» **Recorded information**
....

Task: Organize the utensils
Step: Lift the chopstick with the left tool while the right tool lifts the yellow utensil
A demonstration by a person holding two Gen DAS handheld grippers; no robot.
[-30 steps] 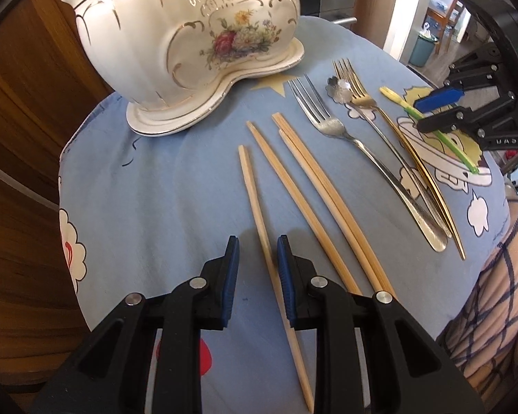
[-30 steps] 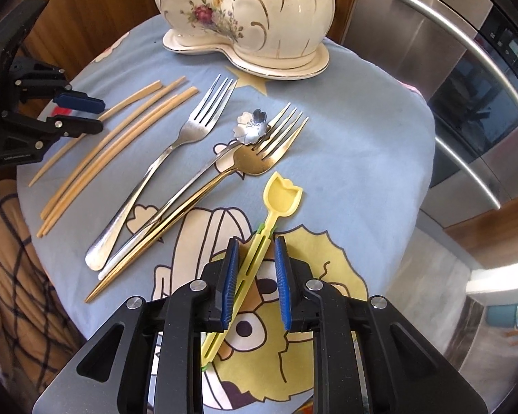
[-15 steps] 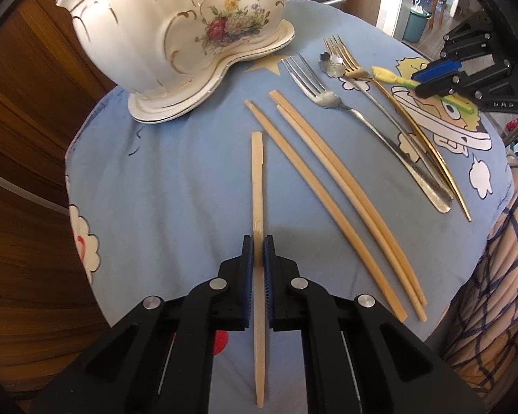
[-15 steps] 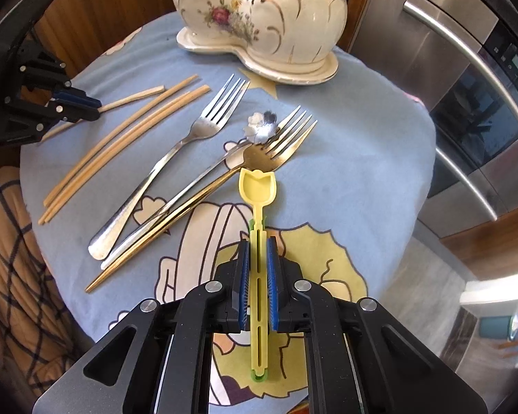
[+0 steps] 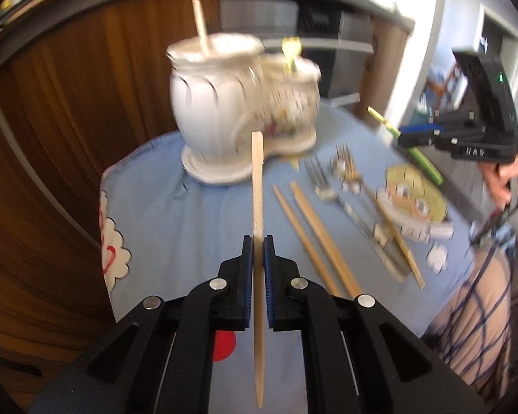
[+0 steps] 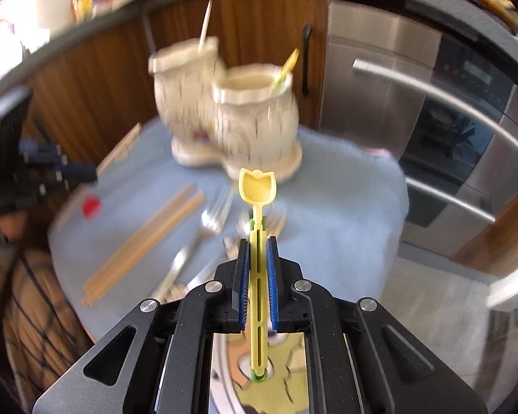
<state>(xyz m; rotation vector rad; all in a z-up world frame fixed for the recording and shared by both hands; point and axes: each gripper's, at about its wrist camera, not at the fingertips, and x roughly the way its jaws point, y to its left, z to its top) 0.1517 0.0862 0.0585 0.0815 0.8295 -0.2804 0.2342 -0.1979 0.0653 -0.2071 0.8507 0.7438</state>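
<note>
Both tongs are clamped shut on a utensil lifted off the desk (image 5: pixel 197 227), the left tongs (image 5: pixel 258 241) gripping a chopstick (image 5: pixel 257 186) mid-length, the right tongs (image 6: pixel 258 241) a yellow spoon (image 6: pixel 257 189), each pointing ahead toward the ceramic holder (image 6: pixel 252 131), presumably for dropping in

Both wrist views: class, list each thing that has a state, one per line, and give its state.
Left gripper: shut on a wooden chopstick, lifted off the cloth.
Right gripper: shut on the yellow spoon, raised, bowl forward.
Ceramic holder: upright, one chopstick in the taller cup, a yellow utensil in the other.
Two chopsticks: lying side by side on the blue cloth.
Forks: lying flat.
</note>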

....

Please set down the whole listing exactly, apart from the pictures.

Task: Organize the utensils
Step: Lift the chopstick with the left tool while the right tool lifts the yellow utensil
A demonstration by a person holding two Gen DAS handheld grippers; no robot.
[-30 steps] 
[-30 steps] 
[-15 steps] 
[-15 steps] 
[+0 steps] 
[+0 steps] 
<state>(xyz m; rotation vector rad; all in a z-up world frame fixed for the recording and shared by both hands; point and axes: each gripper's, at about its wrist camera, not at the fingertips, and x roughly the way its jaws point, y to its left, z to its top) 0.1517 0.0862 0.0585 0.0815 0.8295 -0.2804 0.2342 -0.1979 0.0653 -0.2071 0.8507 0.7438</state>
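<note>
Both tongs are clamped shut on a utensil lifted off the desk (image 5: pixel 197 227), the left tongs (image 5: pixel 258 241) gripping a chopstick (image 5: pixel 257 186) mid-length, the right tongs (image 6: pixel 258 241) a yellow spoon (image 6: pixel 257 189), each pointing ahead toward the ceramic holder (image 6: pixel 252 131), presumably for dropping in

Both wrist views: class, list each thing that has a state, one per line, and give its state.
Left gripper: shut on a wooden chopstick, lifted off the cloth.
Right gripper: shut on the yellow spoon, raised, bowl forward.
Ceramic holder: upright, one chopstick in the taller cup, a yellow utensil in the other.
Two chopsticks: lying side by side on the blue cloth.
Forks: lying flat.
</note>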

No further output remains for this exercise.